# New puppy pics :-)



## happysaz133 (Jun 5, 2008)

So her name is Ceitidh Madison (Ceitidh is the Gaelic for Katie and Madison after the big sister she sadly never got to know). Not something I would have considered originally, I wanted Darcie or Heidi, but Ceitidh suits her personality!

Anyway, she slept from midnight to 10am, not a pipsqueak, and completely clean. She has had a few wees inside, but that's my fault for not reading her signs. I can tell now, so she's done lots outside now!

She's been for a walk, and loved it, ever bit, except puddles. She stepped in one, turned round and wanted to go home! We had to pick her up and carry her around the puddle!


Ceitidh by Niseag, on Flickr


Ceitidh by Niseag, on Flickr


Ceitidh by Niseag, on Flickr


Ceitidh by Niseag, on Flickr


Ceitidh by Niseag, on Flickr


Ceitidh by Niseag, on Flickr


Ceitidh by Niseag, on Flickr


Ceitidh with Todd by Niseag, on Flickr


Ceitidh by Niseag, on Flickr


Ceitidh by Niseag, on Flickr


Ceitidh by Niseag, on Flickr


Lucy and Ceitidh by Niseag, on Flickr


Sisters by Niseag, on Flickr


Lucy and Ceitidh by Niseag, on Flickr


Ceitidh by Niseag, on Flickr


----------



## BullyMolly (Sep 26, 2011)

I love the ears :001_wub::001_wub::001_wub:


----------



## CreativeLC (Aug 13, 2008)

She's gorgeous and sounds very well behaved already.
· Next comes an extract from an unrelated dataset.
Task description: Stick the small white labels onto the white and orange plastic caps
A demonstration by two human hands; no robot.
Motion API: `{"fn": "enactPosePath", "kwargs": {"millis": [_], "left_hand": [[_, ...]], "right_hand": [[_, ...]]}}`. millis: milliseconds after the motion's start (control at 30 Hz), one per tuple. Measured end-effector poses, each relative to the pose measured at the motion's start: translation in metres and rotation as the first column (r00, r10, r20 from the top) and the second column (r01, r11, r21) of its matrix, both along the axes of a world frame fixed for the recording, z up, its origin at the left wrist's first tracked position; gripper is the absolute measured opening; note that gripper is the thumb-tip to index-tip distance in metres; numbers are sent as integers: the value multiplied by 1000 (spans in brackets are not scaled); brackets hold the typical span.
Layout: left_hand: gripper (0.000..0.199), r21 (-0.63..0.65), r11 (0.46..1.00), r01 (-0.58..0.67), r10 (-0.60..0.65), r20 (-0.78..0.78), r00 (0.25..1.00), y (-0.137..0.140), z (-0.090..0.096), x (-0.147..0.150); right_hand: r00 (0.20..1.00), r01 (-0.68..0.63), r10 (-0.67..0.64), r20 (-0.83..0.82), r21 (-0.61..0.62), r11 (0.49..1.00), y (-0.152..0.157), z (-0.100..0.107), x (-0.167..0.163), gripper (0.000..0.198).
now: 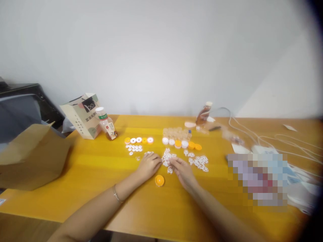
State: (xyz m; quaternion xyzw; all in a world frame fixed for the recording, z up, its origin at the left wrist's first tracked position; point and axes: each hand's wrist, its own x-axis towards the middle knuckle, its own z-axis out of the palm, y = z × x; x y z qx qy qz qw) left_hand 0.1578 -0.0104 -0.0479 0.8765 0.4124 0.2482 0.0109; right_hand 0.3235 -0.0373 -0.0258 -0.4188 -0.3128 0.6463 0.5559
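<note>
Many white pieces (166,154) lie heaped at the fingertips of the left hand (149,165), loosely curled, and the right hand (183,170), nearly pinched; I can't tell what either holds. Pulling back carelessly could knock the orange cap (159,180).

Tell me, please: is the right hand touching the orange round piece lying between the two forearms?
Apart. In the head view, a strip of yellow tabletop shows plainly between the right hand and the orange round piece.
</note>
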Motion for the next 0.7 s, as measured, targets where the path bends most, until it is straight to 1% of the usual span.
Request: {"fn": "enactPosePath", "kwargs": {"millis": [100, 167, 233, 300, 367, 467, 533, 633, 700], "left_hand": [[14, -6, 1000, 5, -4, 63, 998, -2, 4, 0], [11, -59, 998, 24, -13, 190, 982, -3, 8, 0], [9, -141, 988, 57, -4, 348, 937, -4, 10, -1], [6, -229, 970, 83, 41, 488, 872, -5, 11, -1], [8, -336, 935, 113, 121, 602, 789, -6, 11, -1], [17, -496, 839, 224, 256, 723, 641, -8, 11, 1], [21, -545, 779, 310, 315, 768, 557, -9, 12, 3], [21, -561, 723, 404, 351, 802, 484, -12, 13, 6], [21, -564, 697, 443, 351, 807, 475, -13, 12, 7]], "right_hand": [[1000, -3, 3, -9, 7, 1000, 0, -1, 0, 14], [1000, -7, 7, -10, -1, 1000, 0, -1, 0, 15], [1000, 3, -3, -13, -12, 1000, -1, -1, 0, 18], [1000, 14, -15, -9, -14, 1000, -1, -1, 1, 24], [1000, 20, -20, 11, -3, 1000, -1, -2, 1, 31], [998, 12, -13, 68, 17, 1000, -1, -4, 0, 35], [995, -1, -1, 99, 23, 1000, -1, -6, -1, 35], [992, -36, 32, 121, 30, 999, -1, -8, -2, 34], [991, -63, 58, 122, 38, 997, -1, -9, -3, 33]]}}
If you don't mind me asking, how do you pronounce her name?


----------



## hope (May 25, 2011)

she is stunning  great pictures .


----------



## Quinzell (Mar 14, 2011)

What a beautiful girl! Look at those long legs!!! She's like a little deer!
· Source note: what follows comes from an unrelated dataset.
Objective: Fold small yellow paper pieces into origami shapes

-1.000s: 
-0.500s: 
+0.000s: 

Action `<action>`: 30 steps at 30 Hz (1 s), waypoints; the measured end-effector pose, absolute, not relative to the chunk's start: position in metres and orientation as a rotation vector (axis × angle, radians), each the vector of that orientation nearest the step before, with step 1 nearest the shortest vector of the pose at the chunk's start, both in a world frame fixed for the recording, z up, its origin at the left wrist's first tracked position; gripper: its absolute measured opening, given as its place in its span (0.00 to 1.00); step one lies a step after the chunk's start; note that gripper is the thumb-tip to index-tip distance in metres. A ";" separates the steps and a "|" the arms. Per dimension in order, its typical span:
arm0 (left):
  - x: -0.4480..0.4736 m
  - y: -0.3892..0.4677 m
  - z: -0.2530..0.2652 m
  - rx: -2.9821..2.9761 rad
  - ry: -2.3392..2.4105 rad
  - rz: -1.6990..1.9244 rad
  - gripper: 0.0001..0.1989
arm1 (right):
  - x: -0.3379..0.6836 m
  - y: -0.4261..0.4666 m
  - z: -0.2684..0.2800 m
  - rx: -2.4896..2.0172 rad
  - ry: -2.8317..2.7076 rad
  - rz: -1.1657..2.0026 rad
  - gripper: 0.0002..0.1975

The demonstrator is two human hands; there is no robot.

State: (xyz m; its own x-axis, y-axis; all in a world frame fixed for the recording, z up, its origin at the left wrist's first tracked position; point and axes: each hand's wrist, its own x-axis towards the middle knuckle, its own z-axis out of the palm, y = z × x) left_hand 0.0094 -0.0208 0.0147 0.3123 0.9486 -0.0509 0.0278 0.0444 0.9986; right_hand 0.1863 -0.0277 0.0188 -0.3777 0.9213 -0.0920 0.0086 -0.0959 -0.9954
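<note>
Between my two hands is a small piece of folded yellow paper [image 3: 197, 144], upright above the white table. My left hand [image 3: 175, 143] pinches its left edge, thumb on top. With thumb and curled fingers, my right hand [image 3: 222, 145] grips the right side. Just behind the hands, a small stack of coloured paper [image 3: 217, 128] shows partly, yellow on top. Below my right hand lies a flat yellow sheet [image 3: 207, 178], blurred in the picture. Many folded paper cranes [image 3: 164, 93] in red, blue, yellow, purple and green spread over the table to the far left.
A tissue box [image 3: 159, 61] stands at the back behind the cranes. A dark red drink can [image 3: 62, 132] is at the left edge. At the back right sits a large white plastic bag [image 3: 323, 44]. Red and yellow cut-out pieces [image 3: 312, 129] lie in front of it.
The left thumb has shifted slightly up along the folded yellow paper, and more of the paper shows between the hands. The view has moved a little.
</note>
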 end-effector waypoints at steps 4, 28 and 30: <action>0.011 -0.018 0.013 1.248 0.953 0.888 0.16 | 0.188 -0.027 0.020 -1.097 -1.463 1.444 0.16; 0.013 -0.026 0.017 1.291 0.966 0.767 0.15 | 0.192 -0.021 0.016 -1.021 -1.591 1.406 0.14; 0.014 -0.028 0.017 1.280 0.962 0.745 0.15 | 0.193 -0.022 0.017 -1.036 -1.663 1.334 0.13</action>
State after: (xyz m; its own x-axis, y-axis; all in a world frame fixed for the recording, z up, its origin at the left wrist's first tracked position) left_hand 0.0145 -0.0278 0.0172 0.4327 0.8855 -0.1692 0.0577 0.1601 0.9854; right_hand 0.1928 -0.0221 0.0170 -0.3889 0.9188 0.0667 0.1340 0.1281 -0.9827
Yes, I was wondering how her name is phonetically pronounced too.


----------



## JenJen22 (Sep 29, 2011)

She is sooo adorable!!! Xxx


----------



## lillynharry (Jan 23, 2010)

She's beautiful. I love her gentle face. x


----------



## harrys_mum (Aug 18, 2010)

ah, she is absolutely gorgeous, so sweet.
michelle x


----------



## happysaz133 (Jun 5, 2008)

Her name is still pronounced like Katie, but a bit faster. Like say Katie, but a bit faster, like Kitty. It's hard to explain


----------



## The3DChis (Jan 17, 2011)

Such a sweetheart!
The pics with sis are so cute , beautiful dogs!


----------



## CKins (Oct 14, 2011)

I LOVE pointy dogs, they are all gorgeous!

She has such expressionate eyes.


----------



## Yourgifts Ourgifts (Apr 12, 2009)

Stunning...


----------